Bakın nasıl bahsediyor onlardan, Altın ve gümüşü, hazine yapıyor, stokluyorlar, Kârûn gibi. Evet, bunlar, bir yönüyle paranın, servetin zehirlediği insanlar. Servet, Kârûn’u zehirlemişti. Bir kısım illüzyonlar, laf ebeliği, başkalarını laflarıyla tesirde bırakma; o da Hâmân zehirlenmesi. Güç ve kuvveti kullanarak, birilerini ezme, onları dize getirme; o da Firavun’un marifeti. O illüzyon da, Sâmirî’nin marifeti. Ve bütün bunların hepsi, zehirleyici faktörler. “Canları yakacak elîm bir azap ile onları tebşîr et!..”
Aslında o servet ile, o sâmân ile, o imkan ile, değişik bişâretlere mazhar olma imkanı vardır. Fakat tevbîh için: Bakın, siz nasıl bir bişâret almanız gerekirken, nasıl bir “bişâret” alıyorsunuz?!. Cehennem, sizin için müjde!.. Oysaki Allah’ın size verdiği o aklı, o mantığı, o gücü, o kuvveti, o serveti, o imkânı, gerçek bir bişâret adına kullanabilirdiniz, değerlendirebilirdiniz. Can yakan, yüreğe oturan bir azap ile onları tebşîr et! Ne acı tebşîr!.. Ne acı tebşîr!.. Bir şey beklerken; servet, sâmân, debdebe, ihtişam karşısında, bir şey beklerken, tebşîr beklerken, müjde, yalın Türkçe ile “muştu” beklerken, al sana Cehennem muştusu!..

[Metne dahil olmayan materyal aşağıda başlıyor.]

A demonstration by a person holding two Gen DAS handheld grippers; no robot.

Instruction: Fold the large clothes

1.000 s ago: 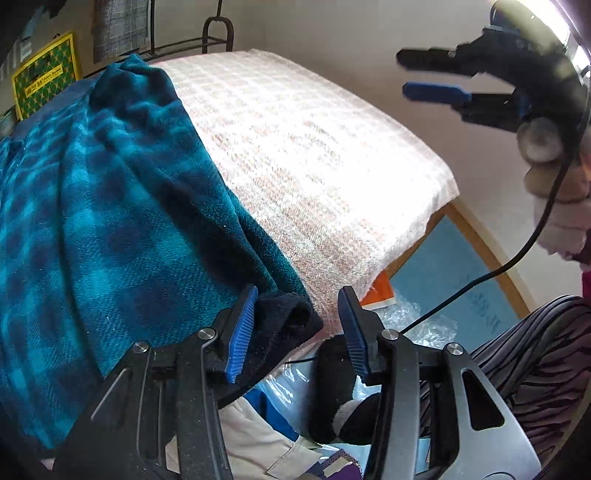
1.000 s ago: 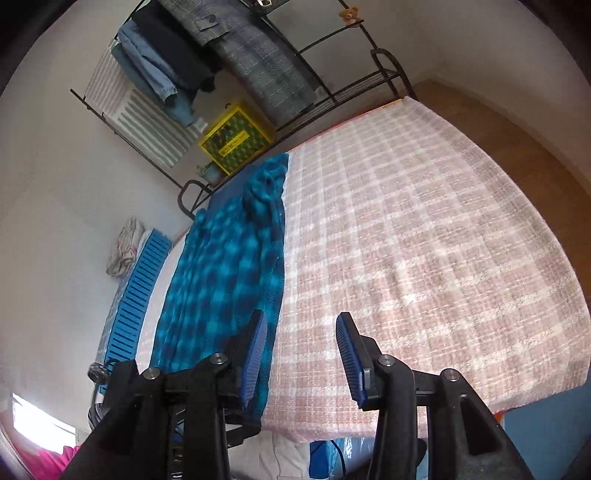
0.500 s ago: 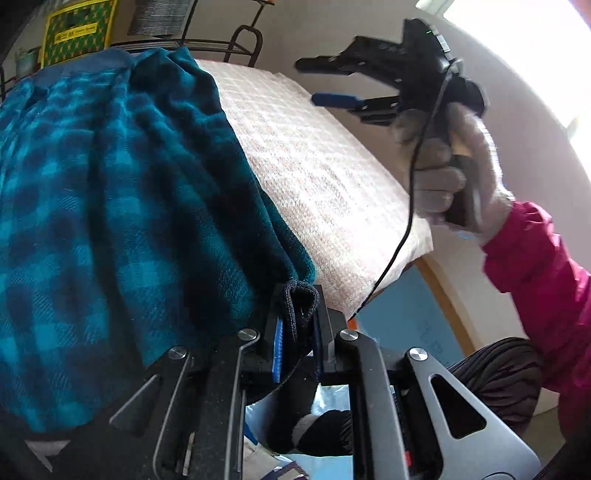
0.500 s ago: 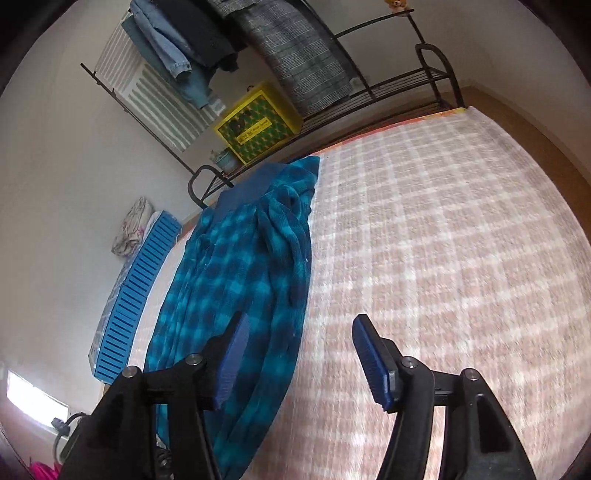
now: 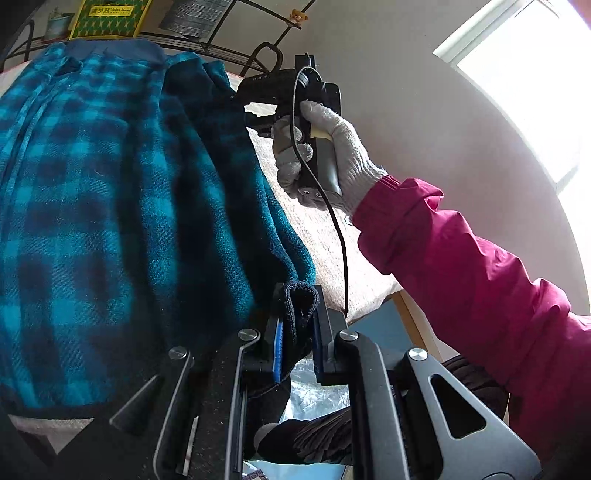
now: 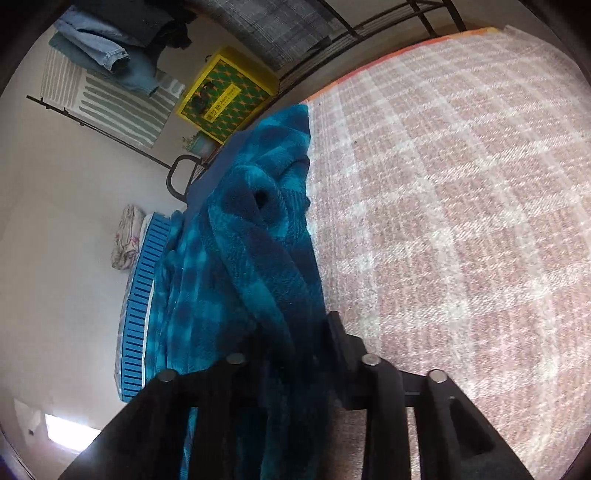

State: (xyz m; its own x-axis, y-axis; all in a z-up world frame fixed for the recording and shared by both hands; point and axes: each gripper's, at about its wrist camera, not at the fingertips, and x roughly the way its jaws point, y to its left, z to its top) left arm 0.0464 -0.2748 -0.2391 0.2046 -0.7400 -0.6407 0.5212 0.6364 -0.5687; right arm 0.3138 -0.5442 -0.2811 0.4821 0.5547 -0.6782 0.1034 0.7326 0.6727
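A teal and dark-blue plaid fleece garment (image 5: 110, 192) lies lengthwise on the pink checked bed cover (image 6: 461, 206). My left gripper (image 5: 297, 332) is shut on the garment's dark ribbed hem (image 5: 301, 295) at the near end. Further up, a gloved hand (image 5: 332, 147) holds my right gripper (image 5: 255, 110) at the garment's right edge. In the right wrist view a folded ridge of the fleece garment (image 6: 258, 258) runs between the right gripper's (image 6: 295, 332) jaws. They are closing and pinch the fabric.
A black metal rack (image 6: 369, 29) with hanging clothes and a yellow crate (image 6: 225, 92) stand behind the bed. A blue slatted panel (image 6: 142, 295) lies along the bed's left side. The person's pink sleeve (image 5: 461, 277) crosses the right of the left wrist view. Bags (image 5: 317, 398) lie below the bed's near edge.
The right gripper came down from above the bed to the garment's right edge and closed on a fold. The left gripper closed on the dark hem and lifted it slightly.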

Bir de bunları destekleyen, bir yönüyle bu mesâîye, bu me’âsîye ortak olan, onları bir kısım dinî argümanlara dayandırmak suretiyle, işin blokajını hazırlamak suretiyle, statiğini hazırlamak suretiyle, onların ellerini güçlendiren insanlar var ki?!. Bir de böyle yarım yamalak, müsvedde insanlardan bir şeyler almak suretiyle işin blokajını oluşturuyorlarsa, statiğini ona göre oluşturuyorlarsa, artık bu gözü dönmüş katillerin, hainlerin, mâkirlerin, kâidlerin, kâtiplerin, nâşirlerin, müfsidlerin, mel’unların önünü almak mümkün değil. Alamazsınız!..
30/04/2017 tarihli ''ÜFLEMEKLE SÖNMEZ, SÖNDÜRÜLEMEZ'' konulu Bamteli sohbetinden derlenmiştir.